Do you know how I can calculate this subtract following my list as a column index ? I know I can do this with a loop but I want to try to avoid it and use the power of vectorization.
Thanks you so much!
CodePudding user response:
Assuming you want to subtract 0 when the row runs out.
Let shifts
be the list [2,3,1,2]
, what you call index_col.
Might not be the nicest/most elegant solution, but I think this will do what you want:
import numpy as np
from scipy.ndimage import shift
shifted = np.vstack([shift(row, -k) for row, k in zip(df2.values, shifts)])
result = df1 - shifted
Full example:
import numpy as np
import pandas as pd
from scipy.ndimage import shift
df1 = pd.DataFrame(np.random.random((4, 5)), index=list("ABCD"), columns=list("abcde"))

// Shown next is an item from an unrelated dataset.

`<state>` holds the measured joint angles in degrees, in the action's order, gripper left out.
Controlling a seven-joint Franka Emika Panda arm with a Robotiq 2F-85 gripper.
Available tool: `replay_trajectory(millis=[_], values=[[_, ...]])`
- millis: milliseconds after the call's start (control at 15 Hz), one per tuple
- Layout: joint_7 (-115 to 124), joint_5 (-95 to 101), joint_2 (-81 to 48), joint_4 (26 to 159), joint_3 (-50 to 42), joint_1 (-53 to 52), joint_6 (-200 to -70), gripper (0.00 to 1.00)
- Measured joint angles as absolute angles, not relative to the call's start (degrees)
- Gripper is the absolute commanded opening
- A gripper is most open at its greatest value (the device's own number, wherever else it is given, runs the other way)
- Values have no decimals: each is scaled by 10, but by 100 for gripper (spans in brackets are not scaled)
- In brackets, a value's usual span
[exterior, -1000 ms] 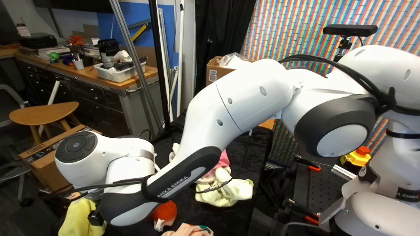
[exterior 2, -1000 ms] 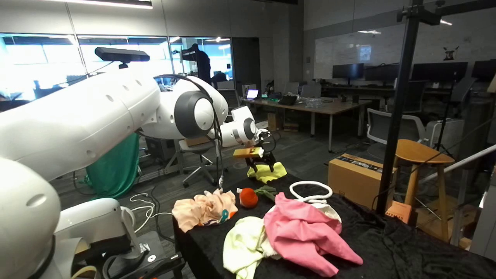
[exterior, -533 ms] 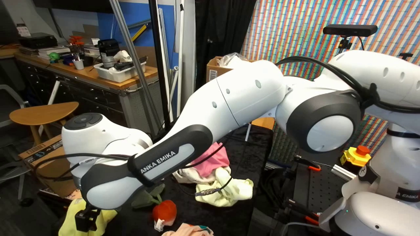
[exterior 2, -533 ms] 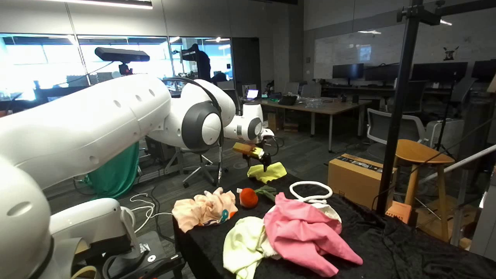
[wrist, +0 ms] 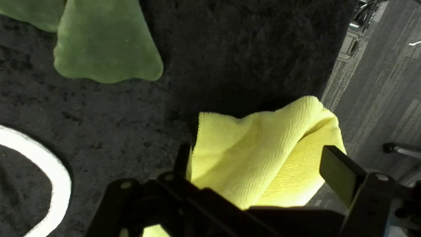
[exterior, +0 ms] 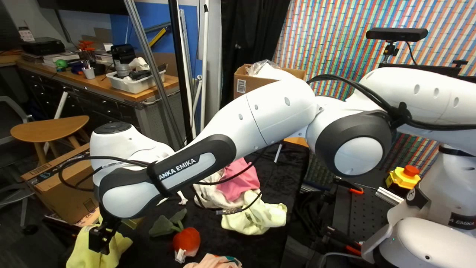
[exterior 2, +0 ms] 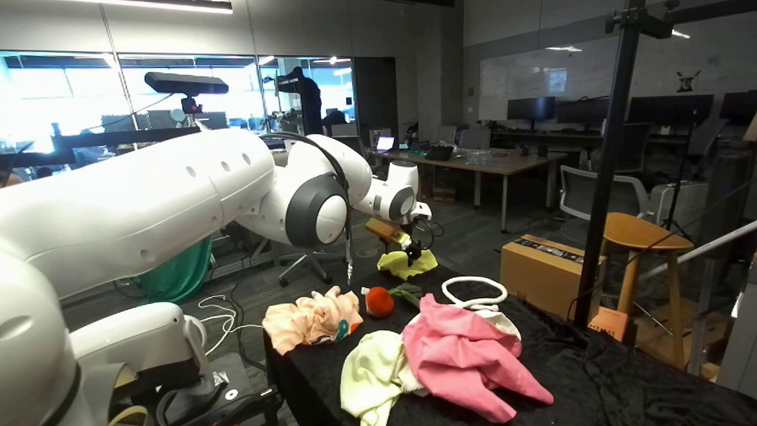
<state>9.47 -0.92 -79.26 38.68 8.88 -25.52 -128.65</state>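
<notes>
My gripper (wrist: 261,166) stands open, its fingers wide apart, above a crumpled yellow cloth (wrist: 260,148). Nothing is held. Part of the cloth shows between the fingers, and the black gripper body hides its lower part; whether a fingertip touches it I cannot tell. In an exterior view the gripper (exterior: 101,242) hangs in front of the yellow cloth (exterior: 83,251); in an exterior view it is small and dark, over the same cloth (exterior 2: 405,266). Beside the cloth lies a red-orange plush vegetable (exterior: 187,240), whose green leaf (wrist: 108,46) appears in the wrist view.
On the black-covered table (exterior 2: 568,361) lie a pink cloth (exterior 2: 461,355), a pale green cloth (exterior 2: 371,370), a peach cloth (exterior 2: 310,319) and a white rope loop (wrist: 61,187). The table edge passes close by the yellow cloth. A cardboard box (exterior 2: 544,275) and a black pole (exterior 2: 609,165) stand beyond.
The wrist has swung more upright, so the gripper points further down, and it has shifted slightly right in an exterior view. Its jaws stayed open. The cloths and plush have not moved.
</notes>
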Motion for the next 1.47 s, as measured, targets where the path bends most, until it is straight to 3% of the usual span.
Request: replay_trajectory(millis=[533, 600, 667, 1200, 1333, 1467], values=[[122, -9, -850, 321, 81, -278, -1300, 100], [127, -9, -852, 317, 76, -281, -1314, 90], [132, -8, -852, 318, 71, -283, -1333, 73], [146, 8, -852, 323, 16, -288, -1377, 11], [146, 17, -852, 327, 10, -288, -1377, 3], [146, 22, -852, 332, 6, -288, -1377, 2]])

df2 = pd.DataFrame(np.random.random((4, 5)))
shifts = [2, 3, 1, 2]
>>> df1
a b c d e
A 0.308420 0.591043 0.914204 0.407474 0.670670
B 0.371686 0.989710 0.823255 0.145337 0.437014
C 0.023323 0.590014 0.685122 0.558222 0.238016
D 0.996939 0.974608 0.117192 0.539702 0.622569
>>> df2
0 1 2 3 4
0 0.825861 0.356216 0.668553 0.090403 0.915279
1 0.699088 0.239835 0.728388 0.143411 0.025266
2 0.600219 0.280567 0.267376 0.100538 0.511053
3 0.538059 0.705963 0.633112 0.138550 0.455539
>>> shifted = np.vstack([shift(row, -k) for row, k in zip(df2.values, shifts)])
>>> df1 - shifted
a b c d e
A -0.360133 0.500640 -0.001074 0.407474 0.670670
B 0.228275 0.964444 0.823255 0.145337 0.437014
C -0.257244 0.322639 0.584583 0.047168 0.238016
D 0.363827 0.836059 -0.338347 0.539702 0.622569
If you don't want to import scipy
, you can write your own shift
function: see Shift elements in a numpy array.